Mitochondrial genome of a medicinal beetle Blaps rhynchopetera (Coleoptera, Tenebrionidae) and phylogenetic analysis

Min Zhao 1, Zhao He 1, Cheng-Ye Wang 1, Long Sun 1, Ying Feng 1,
PMCID: PMC7706548  PMID: 33365636

Abstract

Blaps rhynchopetera is a species of folk medicinal beetle that has been used for a long time in Southwest China. The complete mitogenome of the beetle (GenBank accession number MK854717) is 16,149 bp in size, including 13 protein-coding, 22 transfer RNAs, two ribosomal RNAs genes, and a noncoding D-loop region. The D-loop of 1255 bp length is located between rRNA-S and tRNAIle. The overall base composition of B. rhynchopetera is 41.58% for A, 10.31% for G, 31.77% for T, and 16.34% for C, with a high AT bias of 73.35%. The present data could contribute to detailed phylogeographic analysis of this valuable medicinal insect.

Keywords: Mitogenome, Blaps rhynchopetera, medicinal beetle, phylogeny

Blaps rhynchopetera (Coleoptera, Tenebrionidae) is a species of folk medicinal insect.

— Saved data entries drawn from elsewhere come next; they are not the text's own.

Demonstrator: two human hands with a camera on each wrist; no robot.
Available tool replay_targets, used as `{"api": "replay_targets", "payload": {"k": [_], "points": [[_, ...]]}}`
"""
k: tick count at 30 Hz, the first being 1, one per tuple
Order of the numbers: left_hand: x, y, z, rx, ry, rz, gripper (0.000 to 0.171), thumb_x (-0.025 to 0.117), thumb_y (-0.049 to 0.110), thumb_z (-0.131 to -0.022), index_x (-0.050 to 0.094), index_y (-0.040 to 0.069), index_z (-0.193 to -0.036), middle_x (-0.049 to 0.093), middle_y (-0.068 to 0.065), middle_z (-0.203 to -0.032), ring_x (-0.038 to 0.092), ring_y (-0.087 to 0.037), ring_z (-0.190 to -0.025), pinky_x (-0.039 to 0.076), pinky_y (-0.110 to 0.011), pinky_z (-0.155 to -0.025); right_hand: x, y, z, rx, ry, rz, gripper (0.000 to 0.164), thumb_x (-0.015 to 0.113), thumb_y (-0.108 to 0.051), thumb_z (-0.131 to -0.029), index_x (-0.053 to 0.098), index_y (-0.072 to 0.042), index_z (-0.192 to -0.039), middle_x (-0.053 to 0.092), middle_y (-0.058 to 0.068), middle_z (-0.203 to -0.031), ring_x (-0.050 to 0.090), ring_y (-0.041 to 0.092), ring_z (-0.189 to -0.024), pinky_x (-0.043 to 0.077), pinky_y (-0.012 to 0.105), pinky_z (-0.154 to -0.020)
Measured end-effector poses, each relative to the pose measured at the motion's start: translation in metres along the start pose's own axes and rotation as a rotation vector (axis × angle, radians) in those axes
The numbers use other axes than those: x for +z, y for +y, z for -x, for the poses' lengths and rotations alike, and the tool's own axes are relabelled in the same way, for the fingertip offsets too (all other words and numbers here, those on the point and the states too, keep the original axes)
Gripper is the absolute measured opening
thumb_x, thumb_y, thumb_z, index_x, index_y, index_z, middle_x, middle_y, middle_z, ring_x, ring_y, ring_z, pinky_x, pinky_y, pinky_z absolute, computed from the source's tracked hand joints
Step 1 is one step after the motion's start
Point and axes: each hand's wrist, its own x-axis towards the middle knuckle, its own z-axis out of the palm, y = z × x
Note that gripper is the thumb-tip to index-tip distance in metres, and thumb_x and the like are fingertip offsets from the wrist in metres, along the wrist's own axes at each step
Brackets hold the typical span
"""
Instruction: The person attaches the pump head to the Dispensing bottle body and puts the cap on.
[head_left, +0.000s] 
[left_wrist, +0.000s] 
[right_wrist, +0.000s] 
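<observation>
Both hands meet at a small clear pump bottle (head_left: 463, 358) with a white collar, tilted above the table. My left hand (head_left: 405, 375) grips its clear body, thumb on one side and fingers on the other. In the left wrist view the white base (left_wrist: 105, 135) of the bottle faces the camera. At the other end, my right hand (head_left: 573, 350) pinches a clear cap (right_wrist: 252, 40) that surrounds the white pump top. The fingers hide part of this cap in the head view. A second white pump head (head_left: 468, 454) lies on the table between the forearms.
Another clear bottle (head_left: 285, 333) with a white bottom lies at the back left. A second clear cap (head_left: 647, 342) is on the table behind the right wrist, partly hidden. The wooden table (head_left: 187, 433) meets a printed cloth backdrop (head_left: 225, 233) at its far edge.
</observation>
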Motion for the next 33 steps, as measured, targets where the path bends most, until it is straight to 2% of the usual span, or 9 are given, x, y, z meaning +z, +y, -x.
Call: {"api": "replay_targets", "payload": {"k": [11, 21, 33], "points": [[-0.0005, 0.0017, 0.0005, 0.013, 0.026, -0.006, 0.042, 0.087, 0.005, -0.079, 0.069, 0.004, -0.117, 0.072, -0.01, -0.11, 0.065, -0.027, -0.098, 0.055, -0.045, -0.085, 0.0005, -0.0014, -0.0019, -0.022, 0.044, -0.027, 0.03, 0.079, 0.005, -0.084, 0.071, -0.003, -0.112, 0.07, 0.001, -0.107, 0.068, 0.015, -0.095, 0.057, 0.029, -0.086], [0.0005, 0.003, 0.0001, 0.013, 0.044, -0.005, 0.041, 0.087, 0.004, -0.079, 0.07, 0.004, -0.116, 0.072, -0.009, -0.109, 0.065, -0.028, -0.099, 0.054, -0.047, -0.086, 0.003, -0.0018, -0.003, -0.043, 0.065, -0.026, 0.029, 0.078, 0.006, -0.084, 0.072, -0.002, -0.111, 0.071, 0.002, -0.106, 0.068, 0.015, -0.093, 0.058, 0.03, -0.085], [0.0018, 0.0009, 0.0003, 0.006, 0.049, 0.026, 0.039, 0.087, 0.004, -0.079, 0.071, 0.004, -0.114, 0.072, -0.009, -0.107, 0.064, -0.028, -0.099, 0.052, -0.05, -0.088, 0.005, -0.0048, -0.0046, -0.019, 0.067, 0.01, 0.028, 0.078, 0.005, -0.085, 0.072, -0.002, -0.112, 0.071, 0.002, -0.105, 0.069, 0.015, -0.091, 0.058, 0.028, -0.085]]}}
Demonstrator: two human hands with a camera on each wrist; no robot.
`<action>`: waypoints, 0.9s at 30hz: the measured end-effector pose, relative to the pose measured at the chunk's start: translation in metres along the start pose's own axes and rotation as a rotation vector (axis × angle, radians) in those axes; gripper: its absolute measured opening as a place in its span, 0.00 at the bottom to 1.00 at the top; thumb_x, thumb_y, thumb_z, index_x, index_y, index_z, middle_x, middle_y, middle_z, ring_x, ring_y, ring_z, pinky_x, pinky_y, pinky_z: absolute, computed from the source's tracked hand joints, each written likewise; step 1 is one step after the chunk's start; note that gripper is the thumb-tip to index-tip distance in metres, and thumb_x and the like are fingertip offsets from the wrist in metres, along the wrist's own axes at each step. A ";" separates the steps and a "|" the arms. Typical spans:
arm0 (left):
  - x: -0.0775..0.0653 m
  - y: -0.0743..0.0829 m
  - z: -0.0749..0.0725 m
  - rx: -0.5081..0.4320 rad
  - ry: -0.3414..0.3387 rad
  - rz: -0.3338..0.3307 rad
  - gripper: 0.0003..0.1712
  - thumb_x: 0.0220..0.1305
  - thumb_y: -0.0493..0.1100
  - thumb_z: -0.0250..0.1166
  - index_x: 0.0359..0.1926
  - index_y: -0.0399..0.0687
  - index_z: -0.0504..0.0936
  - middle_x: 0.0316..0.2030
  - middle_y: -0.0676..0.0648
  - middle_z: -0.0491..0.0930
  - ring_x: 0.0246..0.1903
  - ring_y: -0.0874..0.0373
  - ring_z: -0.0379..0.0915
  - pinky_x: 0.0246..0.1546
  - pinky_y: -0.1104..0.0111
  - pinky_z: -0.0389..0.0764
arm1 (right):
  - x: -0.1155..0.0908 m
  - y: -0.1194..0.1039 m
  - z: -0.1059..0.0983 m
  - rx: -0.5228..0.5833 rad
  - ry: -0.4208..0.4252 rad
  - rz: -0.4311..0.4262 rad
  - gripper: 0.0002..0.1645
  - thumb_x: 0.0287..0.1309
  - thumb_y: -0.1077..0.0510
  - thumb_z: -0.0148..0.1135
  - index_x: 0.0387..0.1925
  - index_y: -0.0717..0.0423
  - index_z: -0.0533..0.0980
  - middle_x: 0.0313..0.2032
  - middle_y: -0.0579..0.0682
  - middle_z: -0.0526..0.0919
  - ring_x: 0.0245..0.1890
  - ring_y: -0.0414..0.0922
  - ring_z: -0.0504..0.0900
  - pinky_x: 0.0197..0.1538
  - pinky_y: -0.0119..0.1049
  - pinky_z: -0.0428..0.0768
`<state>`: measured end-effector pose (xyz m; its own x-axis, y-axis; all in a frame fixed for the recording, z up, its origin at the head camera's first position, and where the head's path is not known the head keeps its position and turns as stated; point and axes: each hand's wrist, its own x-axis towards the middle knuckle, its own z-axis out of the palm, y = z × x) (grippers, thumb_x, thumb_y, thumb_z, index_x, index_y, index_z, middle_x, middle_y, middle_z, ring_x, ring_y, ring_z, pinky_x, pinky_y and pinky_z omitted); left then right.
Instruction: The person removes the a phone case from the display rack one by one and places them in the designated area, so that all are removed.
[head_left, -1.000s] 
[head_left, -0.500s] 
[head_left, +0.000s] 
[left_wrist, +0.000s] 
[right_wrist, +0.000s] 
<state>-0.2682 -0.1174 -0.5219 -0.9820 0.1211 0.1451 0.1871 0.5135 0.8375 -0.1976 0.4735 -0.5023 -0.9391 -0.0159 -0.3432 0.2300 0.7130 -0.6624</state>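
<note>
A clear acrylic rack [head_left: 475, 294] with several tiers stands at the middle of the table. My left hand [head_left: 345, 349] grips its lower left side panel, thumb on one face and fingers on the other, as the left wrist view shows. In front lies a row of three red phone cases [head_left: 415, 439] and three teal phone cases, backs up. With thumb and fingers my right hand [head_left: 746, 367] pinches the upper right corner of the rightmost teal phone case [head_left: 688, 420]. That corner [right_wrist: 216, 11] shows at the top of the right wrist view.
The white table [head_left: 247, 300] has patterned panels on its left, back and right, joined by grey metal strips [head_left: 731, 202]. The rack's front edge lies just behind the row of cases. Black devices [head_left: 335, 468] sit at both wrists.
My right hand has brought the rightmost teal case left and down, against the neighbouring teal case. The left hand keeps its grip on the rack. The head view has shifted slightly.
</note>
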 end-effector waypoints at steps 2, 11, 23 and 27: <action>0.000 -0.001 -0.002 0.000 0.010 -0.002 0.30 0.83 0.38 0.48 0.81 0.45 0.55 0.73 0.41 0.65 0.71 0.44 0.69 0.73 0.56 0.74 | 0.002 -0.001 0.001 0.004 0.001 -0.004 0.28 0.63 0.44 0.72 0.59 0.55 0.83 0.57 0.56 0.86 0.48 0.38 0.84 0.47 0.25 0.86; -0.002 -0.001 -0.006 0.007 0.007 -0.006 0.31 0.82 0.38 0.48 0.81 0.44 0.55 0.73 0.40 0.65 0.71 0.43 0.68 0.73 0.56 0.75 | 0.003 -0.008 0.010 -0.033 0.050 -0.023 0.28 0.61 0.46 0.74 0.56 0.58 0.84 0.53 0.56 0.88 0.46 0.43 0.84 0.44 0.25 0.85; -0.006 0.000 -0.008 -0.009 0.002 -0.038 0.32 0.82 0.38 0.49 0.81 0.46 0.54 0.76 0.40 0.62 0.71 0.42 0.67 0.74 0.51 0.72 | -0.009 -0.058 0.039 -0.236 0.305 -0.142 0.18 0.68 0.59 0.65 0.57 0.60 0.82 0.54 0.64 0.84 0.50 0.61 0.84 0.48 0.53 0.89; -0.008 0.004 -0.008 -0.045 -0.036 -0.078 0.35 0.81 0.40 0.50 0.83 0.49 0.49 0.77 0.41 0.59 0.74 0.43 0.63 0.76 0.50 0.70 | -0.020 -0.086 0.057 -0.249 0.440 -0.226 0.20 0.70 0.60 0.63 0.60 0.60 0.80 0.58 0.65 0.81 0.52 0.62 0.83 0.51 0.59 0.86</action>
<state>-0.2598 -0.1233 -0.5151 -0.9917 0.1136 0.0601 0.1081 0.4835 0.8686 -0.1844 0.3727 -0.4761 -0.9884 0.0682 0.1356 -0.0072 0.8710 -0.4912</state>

It is mainly distributed in Yunnan, Sichuan and Guizhou Province of China (Zhao et al. 2007). This beetle is popular as medicine of anti-inflammatory and analgesia in local, especially among the minority Yi people. Elucidating the structure and function of B. rhynchopetera mitogenome is important for understanding its diversity, genetics and evolution.

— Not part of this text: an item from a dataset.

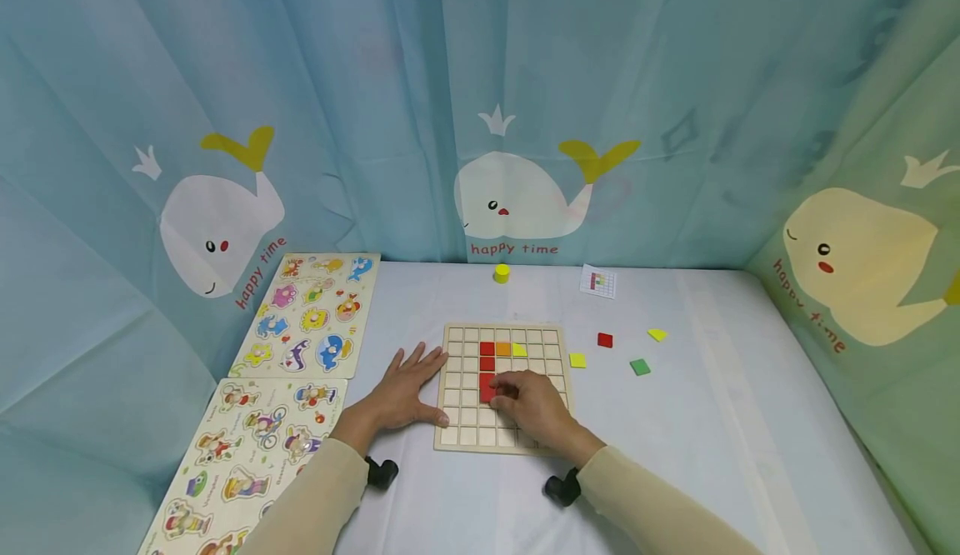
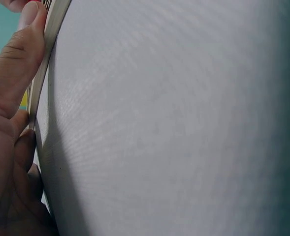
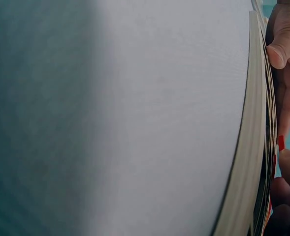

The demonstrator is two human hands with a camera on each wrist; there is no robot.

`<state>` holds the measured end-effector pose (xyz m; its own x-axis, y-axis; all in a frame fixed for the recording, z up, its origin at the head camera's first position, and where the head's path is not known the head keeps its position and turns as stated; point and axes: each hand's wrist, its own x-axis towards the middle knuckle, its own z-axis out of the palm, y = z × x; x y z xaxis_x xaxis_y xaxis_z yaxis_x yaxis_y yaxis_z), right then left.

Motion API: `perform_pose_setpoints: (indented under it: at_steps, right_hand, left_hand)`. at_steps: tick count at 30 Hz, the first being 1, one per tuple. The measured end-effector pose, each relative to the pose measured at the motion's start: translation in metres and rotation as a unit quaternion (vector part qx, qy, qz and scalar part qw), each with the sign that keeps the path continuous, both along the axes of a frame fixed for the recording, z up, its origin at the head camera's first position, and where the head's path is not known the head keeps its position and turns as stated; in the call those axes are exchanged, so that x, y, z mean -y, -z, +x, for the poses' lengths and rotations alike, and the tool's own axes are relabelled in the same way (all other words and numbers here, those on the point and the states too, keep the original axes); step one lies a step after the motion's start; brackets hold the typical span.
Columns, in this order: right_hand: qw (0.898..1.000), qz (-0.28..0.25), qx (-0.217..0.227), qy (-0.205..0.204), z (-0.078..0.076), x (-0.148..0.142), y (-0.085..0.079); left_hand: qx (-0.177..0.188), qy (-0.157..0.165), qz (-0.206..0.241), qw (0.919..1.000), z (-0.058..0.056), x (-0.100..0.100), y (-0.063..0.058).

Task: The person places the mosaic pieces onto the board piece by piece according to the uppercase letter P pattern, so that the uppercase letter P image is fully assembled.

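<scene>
Beige sleeves (image 1: pixel 652 501) flank a part-filled wooden grid (image 1: pixel 469 380), left fingers (image 1: pixel 429 367) spread, right fingers (image 1: pixel 507 380) pinching a red square (image 1: pixel 485 390), four tiles (image 1: pixel 640 367) unplaced.

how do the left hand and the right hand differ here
The left hand has its fingers spread; the right hand curls its fingers, pinching a red tile.
The left hand touches the left edge of the board, while the right hand is over its squares.
Both come out of cream sleeves.

Left sleeve (image 1: pixel 321 488), right sleeve (image 1: pixel 652 501): plain pale beige. Beside each, small black wrist camera (image 1: pixel 383 474), rounded end.
</scene>
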<state>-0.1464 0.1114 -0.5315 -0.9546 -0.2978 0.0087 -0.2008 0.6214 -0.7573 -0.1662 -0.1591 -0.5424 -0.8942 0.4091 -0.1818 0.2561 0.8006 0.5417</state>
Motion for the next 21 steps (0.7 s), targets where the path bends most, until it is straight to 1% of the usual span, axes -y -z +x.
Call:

The specimen of B. rhynchopetera was obtained from Kunming, Yunnan, China (N 25°02′, E 102°42′) and deposited in the Insect Collection of Research Institute of Resource Insects with an accession number RIRI-w-20190418. Sequencing work of the complete mitogenome of B. rhynchopetera was performed by Illumina Nextseq500 in Beijing Microread Genetics Co., Ltd., with a total data volume 4G (150 bp Reads), and high-quality reads were assembled from scratch using IDBA-UD and SPAdes (Gurevich et al., 2013). Protein-coding genes (PCGs) of the B. rhynchopetera mitogenome were identified using BLAST search in NCBI, and tRNA genes were identified using the tRNAscan-SE search server (Schattner et al. 2005).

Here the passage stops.